Output the listing below verbatim.

[DATA EXTRACT — start]

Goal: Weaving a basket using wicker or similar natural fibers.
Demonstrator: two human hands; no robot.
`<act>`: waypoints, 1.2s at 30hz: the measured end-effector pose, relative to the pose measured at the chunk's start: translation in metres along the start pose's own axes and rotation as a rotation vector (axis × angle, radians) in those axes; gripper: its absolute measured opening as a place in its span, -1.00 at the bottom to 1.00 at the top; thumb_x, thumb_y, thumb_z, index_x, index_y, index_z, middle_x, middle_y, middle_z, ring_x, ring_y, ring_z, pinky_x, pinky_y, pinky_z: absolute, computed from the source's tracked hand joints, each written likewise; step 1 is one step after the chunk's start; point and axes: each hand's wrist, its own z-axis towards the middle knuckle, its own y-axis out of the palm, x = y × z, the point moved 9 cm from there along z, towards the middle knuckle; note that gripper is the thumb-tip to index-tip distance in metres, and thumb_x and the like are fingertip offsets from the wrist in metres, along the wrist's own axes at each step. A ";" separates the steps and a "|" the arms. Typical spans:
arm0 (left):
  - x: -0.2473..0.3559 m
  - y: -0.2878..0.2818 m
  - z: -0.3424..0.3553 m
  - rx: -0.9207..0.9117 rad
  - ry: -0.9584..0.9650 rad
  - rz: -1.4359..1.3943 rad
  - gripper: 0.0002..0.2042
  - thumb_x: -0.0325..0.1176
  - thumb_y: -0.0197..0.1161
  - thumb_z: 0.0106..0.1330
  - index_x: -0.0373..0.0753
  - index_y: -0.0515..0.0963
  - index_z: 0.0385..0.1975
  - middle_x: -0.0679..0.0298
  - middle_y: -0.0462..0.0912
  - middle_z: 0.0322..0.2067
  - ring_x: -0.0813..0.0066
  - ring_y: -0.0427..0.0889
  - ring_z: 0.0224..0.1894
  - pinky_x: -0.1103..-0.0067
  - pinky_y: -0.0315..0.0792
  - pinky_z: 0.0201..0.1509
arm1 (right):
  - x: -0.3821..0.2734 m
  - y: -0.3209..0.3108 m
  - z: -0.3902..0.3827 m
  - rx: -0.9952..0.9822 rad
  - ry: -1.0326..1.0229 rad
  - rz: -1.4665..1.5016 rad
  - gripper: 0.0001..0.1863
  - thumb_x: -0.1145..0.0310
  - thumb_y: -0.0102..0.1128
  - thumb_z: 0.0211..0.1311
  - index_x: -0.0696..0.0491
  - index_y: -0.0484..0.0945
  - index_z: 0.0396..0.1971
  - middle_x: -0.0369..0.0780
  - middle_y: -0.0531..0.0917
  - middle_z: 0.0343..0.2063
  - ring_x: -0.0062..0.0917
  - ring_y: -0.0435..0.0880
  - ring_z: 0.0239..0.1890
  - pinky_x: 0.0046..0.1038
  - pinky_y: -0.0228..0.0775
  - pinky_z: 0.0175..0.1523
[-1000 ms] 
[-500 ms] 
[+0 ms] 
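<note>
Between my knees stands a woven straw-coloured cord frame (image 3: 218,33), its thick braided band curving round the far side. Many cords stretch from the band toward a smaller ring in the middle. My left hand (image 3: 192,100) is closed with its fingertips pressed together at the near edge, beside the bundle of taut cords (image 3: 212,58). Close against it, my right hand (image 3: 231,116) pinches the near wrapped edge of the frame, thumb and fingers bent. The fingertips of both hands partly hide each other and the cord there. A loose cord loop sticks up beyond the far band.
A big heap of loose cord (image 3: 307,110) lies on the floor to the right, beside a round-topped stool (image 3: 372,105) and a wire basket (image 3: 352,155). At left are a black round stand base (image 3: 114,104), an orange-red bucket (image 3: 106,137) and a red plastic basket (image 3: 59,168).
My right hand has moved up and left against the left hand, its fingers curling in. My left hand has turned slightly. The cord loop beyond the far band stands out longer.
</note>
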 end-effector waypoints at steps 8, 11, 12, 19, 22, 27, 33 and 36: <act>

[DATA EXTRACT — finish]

> **RESPONSE AREA**
Goal: Weaving a basket using wicker or similar natural fibers.
Demonstrator: two human hands; no robot.
`<act>`: waypoints, 1.2s at 30hz: the measured end-effector pose, relative to the pose measured at the chunk's start: translation in metres along the start pose's own axes and rotation as a rotation vector (axis × angle, radians) in those axes; gripper: its absolute measured opening as a place in its span, -1.00 at the bottom to 1.00 at the top; thumb_x, thumb_y, thumb_z, index_x, index_y, index_z, middle_x, middle_y, middle_z, ring_x, ring_y, ring_z, pinky_x, pinky_y, pinky_z: absolute, computed from the source's tracked hand joints, each written likewise; step 1 is one step after the chunk's start; point and axes: each hand's wrist, its own z-axis towards the middle knuckle, its own y-axis out of the palm, x = y × z, the point moved 9 cm from there along z, towards the middle knuckle; note that gripper is the thumb-tip to index-tip distance in metres, and thumb_x and the like are fingertip offsets from the wrist in metres, along the wrist's own axes at each step. A ";" separates the steps and a "|" the arms. Typical spans:
arm0 (left):
  - x: -0.2473..0.3559 m
  - y: -0.2878..0.2818 m
  - z: -0.3424..0.3553 m
  - rx: -0.9207..0.9117 rad
  - ry: -0.9584..0.9650 rad
  - rz: -1.4359..1.3943 rad
  - gripper: 0.0002..0.2042
  - thumb_x: -0.0325..0.1176
  - thumb_y: -0.0197..0.1161
  - thumb_z: 0.0106..0.1330
  - index_x: -0.0373..0.0753
  - index_y: -0.0515..0.0963
  - index_z: 0.0385..0.1975
  - middle_x: -0.0679..0.0298
  - middle_y: -0.0462..0.0912
  - middle_z: 0.0322..0.2067
  - ring_x: -0.0813..0.0066
  - ring_y: -0.0427..0.0889
  - ring_z: 0.0224..0.1894
  - pinky_x: -0.1103..-0.0067
  - pinky_y: -0.0315..0.0792
  - pinky_z: 0.0201..0.1509
arm1 (right):
  - x: -0.3821..0.2734 m
  - y: -0.3209..0.3108 m
  - z: -0.3902..0.3827 m
  - rx: -0.9952..0.9822 rad
  - ry: -1.0326..1.0229 rad
  - rz: -1.4665..1.5016 rad
  - gripper: 0.0001..0.1863
  - thumb_x: -0.1145..0.0310
  - thumb_y: -0.0102..0.1128
  - thumb_z: 0.0211..0.1311
  - index_x: -0.0696..0.0491
  - index_y: -0.0484..0.0945
  - index_z: 0.0396..0.1971
  - middle_x: -0.0369..0.0780
  - middle_y: -0.0531..0.0917
  - middle_z: 0.0343..0.2063
  - ring_x: -0.0062..0.0917
  - ring_y: -0.0435..0.0880
  - ring_z: 0.0239..0.1890
  - pinky_x: 0.0046..0.1038
  - pinky_y: -0.0228..0.0775
  - pinky_z: 0.0175..0.1523
[-1000 ms] 
[-500 ms] 
[+0 ms] 
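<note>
Between my knees stands a woven straw-coloured cord frame (image 3: 218,33), its thick braided band curving round the far side. Many cords stretch from the band toward a smaller ring in the middle. My left hand (image 3: 192,100) is closed with its fingertips pressed together at the near edge, beside the bundle of taut cords (image 3: 212,58). Close against it, my right hand (image 3: 231,116) pinches the near wrapped edge of the frame, thumb and fingers bent. The fingertips of both hands partly hide each other and the cord there. A loose cord loop sticks up beyond the far band.
A big heap of loose cord (image 3: 307,110) lies on the floor to the right, beside a round-topped stool (image 3: 372,105) and a wire basket (image 3: 352,155). At left are a black round stand base (image 3: 114,104), an orange-red bucket (image 3: 106,137) and a red plastic basket (image 3: 59,168).
My right hand has moved up and left against the left hand, its fingers curling in. My left hand has turned slightly. The cord loop beyond the far band stands out longer.
</note>
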 end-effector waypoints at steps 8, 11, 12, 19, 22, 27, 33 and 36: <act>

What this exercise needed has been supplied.